Give back, character for character, the line that includes "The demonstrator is" and all lines beneath it in the data.

============

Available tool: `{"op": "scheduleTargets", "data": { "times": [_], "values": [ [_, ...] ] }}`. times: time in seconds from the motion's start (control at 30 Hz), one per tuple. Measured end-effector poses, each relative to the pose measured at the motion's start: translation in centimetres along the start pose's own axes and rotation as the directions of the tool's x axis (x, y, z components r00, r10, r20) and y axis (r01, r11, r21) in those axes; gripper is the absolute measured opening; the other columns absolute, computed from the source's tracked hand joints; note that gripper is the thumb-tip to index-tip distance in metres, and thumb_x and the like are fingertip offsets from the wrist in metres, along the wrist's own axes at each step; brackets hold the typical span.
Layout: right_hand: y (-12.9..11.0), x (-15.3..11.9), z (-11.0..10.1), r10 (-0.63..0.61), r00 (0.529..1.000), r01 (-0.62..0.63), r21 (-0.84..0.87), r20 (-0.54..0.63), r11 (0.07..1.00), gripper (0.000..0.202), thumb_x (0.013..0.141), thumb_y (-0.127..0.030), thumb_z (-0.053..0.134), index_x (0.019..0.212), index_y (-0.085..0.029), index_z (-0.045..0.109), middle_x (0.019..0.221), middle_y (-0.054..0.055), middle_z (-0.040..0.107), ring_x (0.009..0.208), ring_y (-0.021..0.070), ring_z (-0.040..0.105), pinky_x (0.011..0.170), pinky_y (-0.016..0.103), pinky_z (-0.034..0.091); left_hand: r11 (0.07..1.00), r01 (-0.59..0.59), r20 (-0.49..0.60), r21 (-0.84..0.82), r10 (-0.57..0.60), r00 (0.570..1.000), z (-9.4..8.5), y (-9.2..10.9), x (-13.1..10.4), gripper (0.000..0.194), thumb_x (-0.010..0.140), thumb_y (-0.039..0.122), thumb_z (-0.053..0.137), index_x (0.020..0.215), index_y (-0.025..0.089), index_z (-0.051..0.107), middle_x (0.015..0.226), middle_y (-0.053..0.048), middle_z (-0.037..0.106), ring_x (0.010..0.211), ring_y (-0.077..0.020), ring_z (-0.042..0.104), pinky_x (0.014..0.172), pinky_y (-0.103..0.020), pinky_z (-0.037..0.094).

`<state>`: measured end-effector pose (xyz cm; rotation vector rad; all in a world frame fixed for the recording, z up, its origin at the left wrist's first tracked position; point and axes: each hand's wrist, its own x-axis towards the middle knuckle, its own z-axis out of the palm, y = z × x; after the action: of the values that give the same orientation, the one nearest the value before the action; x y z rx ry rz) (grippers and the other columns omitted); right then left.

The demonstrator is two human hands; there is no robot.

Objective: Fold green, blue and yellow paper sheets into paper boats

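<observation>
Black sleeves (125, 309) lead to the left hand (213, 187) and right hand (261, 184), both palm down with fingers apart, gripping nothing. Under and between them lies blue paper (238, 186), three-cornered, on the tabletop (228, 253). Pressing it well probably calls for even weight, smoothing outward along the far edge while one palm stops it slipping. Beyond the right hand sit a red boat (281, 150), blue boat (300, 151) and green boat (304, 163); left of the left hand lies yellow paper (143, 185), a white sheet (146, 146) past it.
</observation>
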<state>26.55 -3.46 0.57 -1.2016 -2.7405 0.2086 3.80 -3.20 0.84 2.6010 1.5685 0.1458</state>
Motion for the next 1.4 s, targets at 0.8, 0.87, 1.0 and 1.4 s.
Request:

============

Solution for this exercise =>
The demonstrator is two human hands; there is no robot.

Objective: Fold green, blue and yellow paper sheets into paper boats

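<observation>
Black sleeves (125, 309) lead to the left hand (213, 187) and right hand (261, 184), both palm down with fingers apart, gripping nothing. Under and between them lies blue paper (238, 186), three-cornered, on the tabletop (228, 253). Pressing it well probably calls for even weight, smoothing outward along the far edge while one palm stops it slipping. Beyond the right hand sit a red boat (281, 150), blue boat (300, 151) and green boat (304, 163); left of the left hand lies yellow paper (143, 185), a white sheet (146, 146) past it.
</observation>
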<state>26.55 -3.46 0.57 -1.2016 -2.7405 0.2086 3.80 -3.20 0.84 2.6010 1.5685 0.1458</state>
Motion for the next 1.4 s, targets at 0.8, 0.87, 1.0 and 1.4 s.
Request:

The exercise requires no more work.